2025 Oscar Predictions: Best Director

In 2010 the academy reintroduced the preferential ballot to decide the Best Picture winner. Over the ensuing 14 years, there has been a difference between the winners of that award and Best Director at six Academy Awards ceremonies. Prior to this such splits were fairly rare. Why the change? (Scroll down for our updated 2025 Oscar predictions for Best Director.)

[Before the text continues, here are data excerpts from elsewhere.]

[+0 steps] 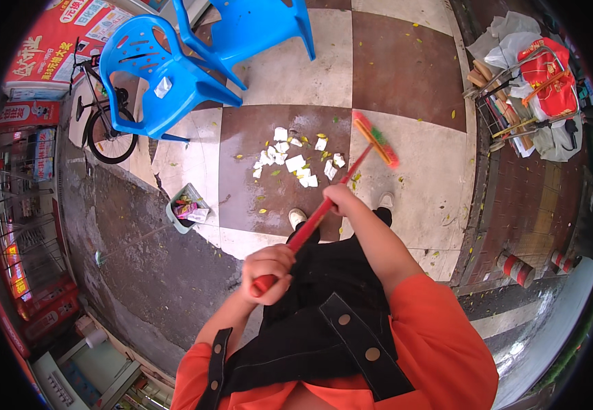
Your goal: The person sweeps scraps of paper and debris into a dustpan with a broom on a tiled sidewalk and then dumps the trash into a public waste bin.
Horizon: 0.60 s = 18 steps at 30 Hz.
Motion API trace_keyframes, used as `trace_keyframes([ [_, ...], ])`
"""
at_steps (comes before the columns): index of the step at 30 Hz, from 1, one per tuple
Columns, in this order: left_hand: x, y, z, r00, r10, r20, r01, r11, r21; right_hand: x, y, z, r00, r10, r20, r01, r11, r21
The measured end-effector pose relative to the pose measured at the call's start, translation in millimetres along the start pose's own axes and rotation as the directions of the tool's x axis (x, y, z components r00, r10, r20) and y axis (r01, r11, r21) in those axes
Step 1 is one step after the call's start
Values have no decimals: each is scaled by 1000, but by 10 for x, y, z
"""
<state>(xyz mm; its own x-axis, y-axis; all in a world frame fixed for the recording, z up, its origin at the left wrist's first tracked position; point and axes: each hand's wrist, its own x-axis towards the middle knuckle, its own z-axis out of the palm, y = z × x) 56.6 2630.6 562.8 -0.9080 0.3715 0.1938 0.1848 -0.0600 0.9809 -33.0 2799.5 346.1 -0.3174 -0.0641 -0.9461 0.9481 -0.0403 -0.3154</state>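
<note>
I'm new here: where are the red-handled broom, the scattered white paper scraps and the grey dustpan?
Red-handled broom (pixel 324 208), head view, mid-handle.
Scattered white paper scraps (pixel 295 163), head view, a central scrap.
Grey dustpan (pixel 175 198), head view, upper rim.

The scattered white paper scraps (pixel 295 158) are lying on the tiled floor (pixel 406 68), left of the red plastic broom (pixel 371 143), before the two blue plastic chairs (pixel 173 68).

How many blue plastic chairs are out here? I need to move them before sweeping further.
2. One blue chair stands upper left beside the bicycle; the second is right of it at the top edge, partly cut off.
</note>
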Motion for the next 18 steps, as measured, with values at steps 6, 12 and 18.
trace_keyframes([
  [6, -313, 965, -661, 987, -25, -162, 52, 985, 165, -654, 98, 1406, 938, 56, 343, -77, 996, 47],
  [12, -214, 1484, -771, 966, 237, 103, -253, 950, 182, -1377, 279, 1413, 925, -45, 378, -150, 870, 470],
  [18, -8, 800, 334, 959, 111, 260, -81, 989, -122, -1344, 874, -241, 994, -74, -75, 104, 582, 807],
])
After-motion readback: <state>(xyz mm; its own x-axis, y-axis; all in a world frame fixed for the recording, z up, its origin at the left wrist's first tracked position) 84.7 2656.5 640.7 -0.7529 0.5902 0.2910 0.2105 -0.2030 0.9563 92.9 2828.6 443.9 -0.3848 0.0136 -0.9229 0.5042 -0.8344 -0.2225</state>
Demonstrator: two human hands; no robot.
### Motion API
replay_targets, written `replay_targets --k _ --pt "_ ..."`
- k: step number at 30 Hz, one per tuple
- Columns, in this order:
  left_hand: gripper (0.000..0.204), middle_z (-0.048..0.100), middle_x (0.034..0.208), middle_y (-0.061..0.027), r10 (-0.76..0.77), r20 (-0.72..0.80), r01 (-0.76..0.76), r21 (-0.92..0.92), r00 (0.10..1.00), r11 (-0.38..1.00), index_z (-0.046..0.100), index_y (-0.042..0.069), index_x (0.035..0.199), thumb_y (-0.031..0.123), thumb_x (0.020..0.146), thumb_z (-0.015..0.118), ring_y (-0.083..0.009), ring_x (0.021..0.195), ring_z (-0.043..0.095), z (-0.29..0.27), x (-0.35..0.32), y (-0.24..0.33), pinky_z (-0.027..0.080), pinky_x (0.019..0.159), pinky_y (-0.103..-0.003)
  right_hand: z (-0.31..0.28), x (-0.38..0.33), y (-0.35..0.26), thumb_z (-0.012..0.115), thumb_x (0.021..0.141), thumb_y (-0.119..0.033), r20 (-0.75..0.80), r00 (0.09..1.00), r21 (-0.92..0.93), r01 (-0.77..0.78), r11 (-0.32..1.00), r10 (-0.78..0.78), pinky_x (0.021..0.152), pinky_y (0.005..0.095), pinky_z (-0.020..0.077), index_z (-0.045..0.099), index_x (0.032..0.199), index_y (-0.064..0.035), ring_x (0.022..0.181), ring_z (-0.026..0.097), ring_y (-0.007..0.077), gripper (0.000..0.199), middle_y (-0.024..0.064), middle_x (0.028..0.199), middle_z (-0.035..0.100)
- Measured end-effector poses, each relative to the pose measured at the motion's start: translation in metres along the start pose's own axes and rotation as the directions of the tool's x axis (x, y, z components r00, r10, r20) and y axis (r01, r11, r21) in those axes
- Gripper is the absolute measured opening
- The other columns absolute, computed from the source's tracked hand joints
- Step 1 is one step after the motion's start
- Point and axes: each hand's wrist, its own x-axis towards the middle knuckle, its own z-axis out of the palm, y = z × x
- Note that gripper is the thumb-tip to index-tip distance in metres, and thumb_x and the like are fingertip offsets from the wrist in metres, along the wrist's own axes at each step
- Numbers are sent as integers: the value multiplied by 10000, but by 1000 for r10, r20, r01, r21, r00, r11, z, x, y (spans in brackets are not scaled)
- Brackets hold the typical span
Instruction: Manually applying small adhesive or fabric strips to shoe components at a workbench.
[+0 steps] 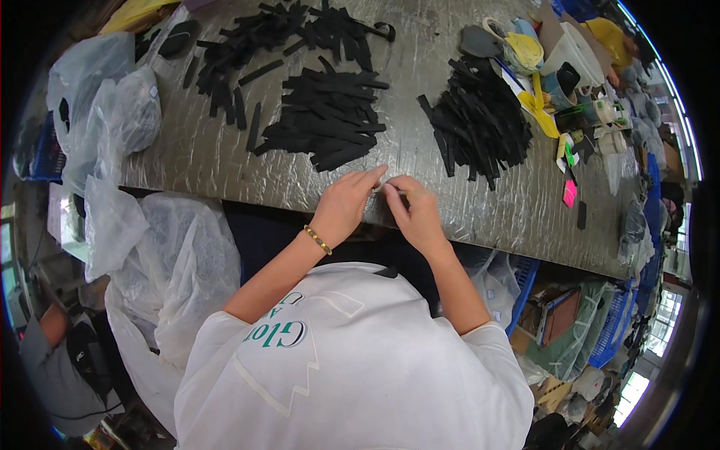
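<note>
Close to the table's near edge, my left hand [345, 204] and my right hand [417, 211] meet at the fingertips. Both are closed in a pinch. Something small and pale shows between them, too small to name. Beyond my left hand lies a pile of black fabric-like strips [322, 116]. A second heap of black strips [484, 120] rests past my right hand, to the right. Further back on the left spreads a looser scatter of similar strips [255, 41].
Clear plastic bags [112, 112] cover the table's left end. Along the right side stand a white bin [576, 56], yellow tape or ribbon [536, 105] and a pink tag [570, 193]. Blue crates [615, 326] sit below on the right. Another person in yellow [609, 41] is at the far right.
</note>
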Motion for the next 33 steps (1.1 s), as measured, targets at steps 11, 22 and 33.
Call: replay_targets --k 11,22,33 --pt "240 680 1054 -120 76 -105 -76 3 992 997 631 27 1103 -4 865 640 -335 1004 634 -4 0 6 504 880 -409 -24 13 16 687 812 20 226 960 -249 222 943 -166 895 427 463 582 1076 -21 1062 554 358 287 138 1117 549" --pt "132 662 999 -127 -64 -163 57 -44 985 997 645 13 981 28 856 686 -332 948 637 -32 -17 -3 518 824 -394 -23 -6 19 731 827 -91 132 955 -353 296 887 -266 906 441 461 647 1041 -24 1070 569 347 240 128 1121 580" --pt "116 679 983 -125 -121 -253 96 -109 960 989 651 5 960 7 854 698 -286 888 670 -31 -10 1 523 771 -334 11 66 26 738 841 -113 -44 922 -389 338 857 -384 828 407 492 673 1024 -24 938 618 339 213 127 997 640"
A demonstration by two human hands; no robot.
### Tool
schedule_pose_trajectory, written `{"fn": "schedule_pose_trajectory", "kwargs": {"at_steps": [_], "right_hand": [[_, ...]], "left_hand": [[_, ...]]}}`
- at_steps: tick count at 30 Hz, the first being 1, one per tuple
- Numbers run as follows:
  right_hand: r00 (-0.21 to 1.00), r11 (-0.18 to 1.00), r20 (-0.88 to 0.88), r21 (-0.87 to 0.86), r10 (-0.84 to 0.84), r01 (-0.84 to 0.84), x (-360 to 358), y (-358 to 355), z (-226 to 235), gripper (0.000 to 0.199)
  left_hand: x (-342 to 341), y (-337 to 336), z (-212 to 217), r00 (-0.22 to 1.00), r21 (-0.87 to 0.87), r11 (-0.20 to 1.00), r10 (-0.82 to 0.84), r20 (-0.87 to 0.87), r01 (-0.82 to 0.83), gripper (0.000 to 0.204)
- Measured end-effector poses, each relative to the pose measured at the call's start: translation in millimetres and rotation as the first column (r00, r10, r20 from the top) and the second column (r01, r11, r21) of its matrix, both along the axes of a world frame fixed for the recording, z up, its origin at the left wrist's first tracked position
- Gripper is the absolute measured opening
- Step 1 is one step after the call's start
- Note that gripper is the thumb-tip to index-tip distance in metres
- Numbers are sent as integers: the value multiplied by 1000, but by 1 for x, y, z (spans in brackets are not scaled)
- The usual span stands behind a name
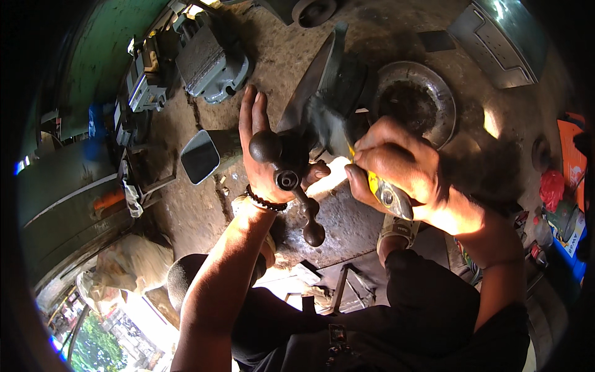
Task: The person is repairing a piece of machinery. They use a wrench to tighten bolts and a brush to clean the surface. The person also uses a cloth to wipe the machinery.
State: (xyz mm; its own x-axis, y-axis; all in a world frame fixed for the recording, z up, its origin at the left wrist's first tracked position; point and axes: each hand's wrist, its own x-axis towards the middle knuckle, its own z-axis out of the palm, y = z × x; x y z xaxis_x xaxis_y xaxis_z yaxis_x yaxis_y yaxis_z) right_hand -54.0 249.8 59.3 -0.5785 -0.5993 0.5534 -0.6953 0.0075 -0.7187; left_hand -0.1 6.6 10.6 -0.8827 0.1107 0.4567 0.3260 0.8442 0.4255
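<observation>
A dark bench vise [328, 93] stands on a grimy workbench [204, 204], its screw handle with ball ends [291, 186] pointing toward me. My left hand [260, 155] lies flat beside the vise, fingers stretched out, thumb [316, 172] tucked behind the handle near a bright, sunlit piece at the jaws. A beaded bracelet circles that wrist. My right hand [396, 167] is closed around a yellow-handled tool [387, 193], its working end hidden at the vise jaws.
A round metal disc [427, 99] lies right of the vise. A grey machine part [214, 62] and a small mirror [199, 156] sit to the left. A metal box [496, 43] is at top right; red and orange items [558, 186] crowd the right edge.
</observation>
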Motion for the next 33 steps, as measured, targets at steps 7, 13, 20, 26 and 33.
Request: {"fn": "schedule_pose_trajectory", "kwargs": {"at_steps": [7, 13, 20, 26, 33], "right_hand": [[995, 996, 83, -81, 47, -40, -10, 13, 23, 20], [974, 996, 212, 27, 77, -84, -22, 6, 27, 18], [946, 997, 316, 23, 68, -79, -36, -22, 17, 13], [994, 982, -24, -159, -103, 98, -66, -36, 23, 14], [945, 999, 327, -41, -20, 35, -51, -12, 27, 13]], "left_hand": [[-1, 2, 0, 999, -28, 999, 37, -7, -37, 130], [0, 0, -1, 1000, 49, 999, 16, 10, -17, 130], [0, -1, 2, 999, 21, 1000, -11, 30, 11, 109], [-2, 3, 4, 1000, 0, 1000, -13, 16, 13, 97], [-2, -2, 1, 999, -16, 999, -32, 9, 32, 104]]}}
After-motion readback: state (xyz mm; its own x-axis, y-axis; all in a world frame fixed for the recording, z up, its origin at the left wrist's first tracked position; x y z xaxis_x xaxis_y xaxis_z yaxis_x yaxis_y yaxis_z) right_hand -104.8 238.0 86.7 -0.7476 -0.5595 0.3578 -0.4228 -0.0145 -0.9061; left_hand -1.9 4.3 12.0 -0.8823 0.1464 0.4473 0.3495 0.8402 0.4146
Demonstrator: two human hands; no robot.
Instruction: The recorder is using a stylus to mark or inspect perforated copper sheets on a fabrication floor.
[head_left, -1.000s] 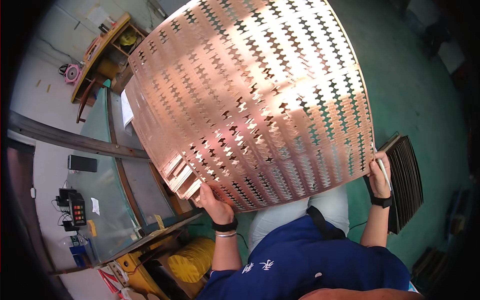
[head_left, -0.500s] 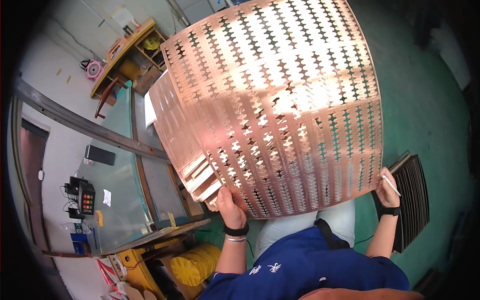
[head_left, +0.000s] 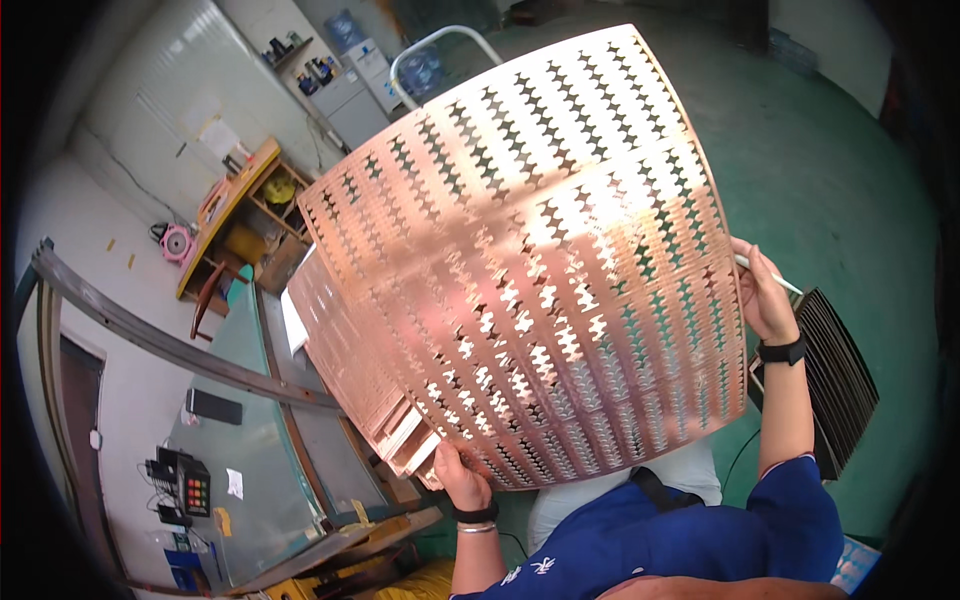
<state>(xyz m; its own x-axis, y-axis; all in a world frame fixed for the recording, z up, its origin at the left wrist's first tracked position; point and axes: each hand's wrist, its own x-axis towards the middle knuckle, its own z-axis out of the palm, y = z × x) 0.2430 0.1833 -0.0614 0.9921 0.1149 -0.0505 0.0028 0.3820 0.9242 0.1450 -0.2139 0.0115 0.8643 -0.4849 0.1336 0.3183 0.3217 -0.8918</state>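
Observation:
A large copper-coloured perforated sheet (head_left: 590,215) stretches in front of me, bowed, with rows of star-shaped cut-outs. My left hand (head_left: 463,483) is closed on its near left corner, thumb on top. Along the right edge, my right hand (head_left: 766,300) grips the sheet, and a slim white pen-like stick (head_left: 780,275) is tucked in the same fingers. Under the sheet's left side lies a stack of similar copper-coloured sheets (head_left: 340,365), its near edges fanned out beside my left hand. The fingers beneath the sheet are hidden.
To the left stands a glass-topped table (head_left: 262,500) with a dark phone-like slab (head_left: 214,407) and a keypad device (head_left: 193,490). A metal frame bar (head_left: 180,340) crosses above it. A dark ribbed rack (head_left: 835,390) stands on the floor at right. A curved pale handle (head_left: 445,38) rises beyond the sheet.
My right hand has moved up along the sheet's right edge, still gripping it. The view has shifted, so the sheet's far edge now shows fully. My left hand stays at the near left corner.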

At the Oscars, the winner of Best Picture is determined by a weighted ballot and the outcomes of the other 22 races, including Best Director, are decided by a popular vote. While voters simply select one nominee in those other races, when it comes to Best Picture they are asked to rank all the nominees. If one contender garners more than 50% of the first-place votes, it wins. If, however, no nominee crosses that threshold, the film with the fewest first-place votes is eliminated, with its ballots being reapportioned to the second-place pick. This process continues until one nominee reaches 50% plus one vote. The goal, says the academy, is to award the Best Picture award to a consensus choice.

With two different voting systems, it’s easy to understand how often there is split between the winners of Best Picture and Best Director. In 2022, Jane Campion won Best Director for “The Power of the Dog” but “CODA” was named Best Picture. In 2019 Alfonso Cuaron won Best Director for “Roma” only to see his film eclipsed in the top race by “Green Book.” That had happened to Cuaron in 2014 as well when he won for “Gravity” but Best Picture went to “12 Years a Slave.” And while Ang Lee (“Life of Pi”), Alejandro Gonzalez Inarritu (“The Revenant”) and Damien Chazelle (“La La Land”) all won the Best Director Oscar, their films lost to “Argo” (2013), “Spotlight” (2016) and “Moonlight” (2017) respectively.

Inarritu also won Best Director for a film that took the top Academy Award: “Birdman” (2015). As with “The Revenant,” this also was a bravura directorial achievement and had strong support throughout the creative categories. When it comes to Best Director, bigger is better as was seen last year when Christopher Nolan prevailed for helming the Best Picture champ “Oppenheimer.”

Nolan continued a five-year streak of first-time winners following Daniel Kwan and Daniel Scheinert (“Everything Everything All at Once”), Campion (“The Power of the Dog”), Chloé Zhao (“Nomadland”), and Bong Joon-ho (“Parasite”).

Kwan and Scheinert won on their first-ever nomination in this category, as did Zhao and Joon-ho as well as 2017 winner Damien Chazelle (“La La Land”), who is the youngest winner in this category (32). The oldest winner was Clint Eastwood when he won when he was 74 in 2005 for “Million Dollar Baby.”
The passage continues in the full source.